Thanks.
It looks like i wasn’t able to explain what i am looking for.
Let me make up an artificial example, just to illustrate.
Consider the following code. It essentially, it’s aim is to associate with each item(a), item(b) a calculated value. Due to backtracking, the calculated value for each item(a) and item(b) can change.
In the code below an assoc is used to map between item(a) and item(b) and respective calculated values, simulated here by the long_calculation/2 predicate. During backtracking, the assoc backtracks as well, and gets the next calculated values for each item(a) and item(b), respectively (one each, for each next backtrack request).
Now, the mapping is assoc based – so any time one wants to retrieve the current calculated value of an item, you have an assoc lookup – which can become expensive for a very large number of items – say, in the millions or tens of millions or more.
However, in C you wouldn’t use an assoc to map between an item and a calculated value – you would use a pointer (or simply another adjacent memory cell, in such a simple case of one value) to where item(a) is stored.
If you have a reference to a in the item table, then you can immediately retrieve the calculated value, say, via the pointer to its memory cell.
In Prolog, you have to take atom ‘a’ as key and look it up in the assoc to get the value. There is actually no other way to associate any item(a), item(b) to a backtrackable value, but use some kind of key-value data structure – and this is due to the dichotomy in Prolog between the fact store and the stack for terms bound to goal variables.
(one can implement it with backtrackable assert, but that is even more expensive, with all the indexing going on in the background, or one can read all items into a term on the stack, and use attributed variables (somehow) to associate via a pointer each item with its calculated value – which, however, replicates all items in stack memory – which is not feasible).
However, what if, in prolog along with item(a) that is stored in the fact base, one can store a pointer to an (backtrackable) attribute Value (or Term) as well, via a & operator, then a lookup item(a)&Attr would immediately bind the calculated value to Attr – and thereby save an assoc lookup, as in the code below.

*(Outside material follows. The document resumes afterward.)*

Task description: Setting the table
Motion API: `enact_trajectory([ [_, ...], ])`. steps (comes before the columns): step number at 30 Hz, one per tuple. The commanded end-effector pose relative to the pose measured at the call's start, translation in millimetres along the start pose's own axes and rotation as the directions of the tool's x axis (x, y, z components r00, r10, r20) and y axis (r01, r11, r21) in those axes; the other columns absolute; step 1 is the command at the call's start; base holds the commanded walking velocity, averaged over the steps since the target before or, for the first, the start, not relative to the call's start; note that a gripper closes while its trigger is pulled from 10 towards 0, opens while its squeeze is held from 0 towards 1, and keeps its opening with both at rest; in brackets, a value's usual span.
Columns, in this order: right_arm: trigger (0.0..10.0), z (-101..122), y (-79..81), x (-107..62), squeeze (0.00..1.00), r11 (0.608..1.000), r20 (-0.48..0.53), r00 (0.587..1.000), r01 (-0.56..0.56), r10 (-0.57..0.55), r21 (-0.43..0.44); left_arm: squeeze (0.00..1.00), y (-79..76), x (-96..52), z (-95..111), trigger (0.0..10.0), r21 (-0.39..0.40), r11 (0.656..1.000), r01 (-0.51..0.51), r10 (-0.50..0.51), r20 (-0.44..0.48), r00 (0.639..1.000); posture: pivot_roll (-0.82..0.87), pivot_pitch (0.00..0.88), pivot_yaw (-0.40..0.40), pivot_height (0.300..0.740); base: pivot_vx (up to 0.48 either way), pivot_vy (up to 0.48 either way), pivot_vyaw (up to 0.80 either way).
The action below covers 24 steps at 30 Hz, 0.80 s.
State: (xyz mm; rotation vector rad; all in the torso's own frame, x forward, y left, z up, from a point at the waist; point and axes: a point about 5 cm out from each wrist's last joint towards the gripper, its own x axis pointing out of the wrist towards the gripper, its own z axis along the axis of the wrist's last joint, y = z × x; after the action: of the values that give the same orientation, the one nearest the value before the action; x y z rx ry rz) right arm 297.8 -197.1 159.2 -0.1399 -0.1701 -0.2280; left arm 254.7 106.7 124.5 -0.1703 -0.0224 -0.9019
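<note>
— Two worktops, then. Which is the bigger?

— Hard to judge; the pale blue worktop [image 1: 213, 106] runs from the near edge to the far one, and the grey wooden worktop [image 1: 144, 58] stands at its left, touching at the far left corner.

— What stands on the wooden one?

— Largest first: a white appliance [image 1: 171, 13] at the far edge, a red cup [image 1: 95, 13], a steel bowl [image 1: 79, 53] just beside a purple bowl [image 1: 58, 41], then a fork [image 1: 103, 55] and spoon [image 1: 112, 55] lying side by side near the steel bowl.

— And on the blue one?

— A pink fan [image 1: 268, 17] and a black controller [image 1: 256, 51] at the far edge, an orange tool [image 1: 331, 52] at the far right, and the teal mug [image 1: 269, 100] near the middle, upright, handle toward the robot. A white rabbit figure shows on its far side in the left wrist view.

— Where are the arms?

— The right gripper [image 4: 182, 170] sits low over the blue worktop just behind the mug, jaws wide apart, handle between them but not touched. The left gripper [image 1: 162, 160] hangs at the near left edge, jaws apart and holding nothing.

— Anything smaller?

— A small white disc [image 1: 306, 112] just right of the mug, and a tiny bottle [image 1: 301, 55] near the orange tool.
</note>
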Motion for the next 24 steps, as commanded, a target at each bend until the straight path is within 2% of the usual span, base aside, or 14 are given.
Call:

For a very large list of items (and hence assoc) the saving can be substantial during lookup and during put – in particular when a put and get attribute is performed in a core area of the system that gets called a lot.
Dan
item(a).
item(b).
long_calculation(X, Count) :-
item_result(X, Count).
item_result(a, 5).
item_result(a, 6).
item_result(b, 2).
item_result(b, 3).
found_items(Items, Assoc) :-
empty_assoc(Assoc0),
aux_found_items(Items, Assoc0, Assoc).
aux_found_items([], Assoc, Assoc).
aux_found_items([First | Rest ], Assoc0, Assoc) :-
item(First),
long_calculation(First, N),
put_assoc(First, Assoc0, N, Assoc1),
aux_found_items(Rest, Assoc1, Assoc).
top_level_process(Items, Result) :-
found_items(Items, Assoc),
process_found(Assoc, Result).
?- top_level_process([a,b], Result).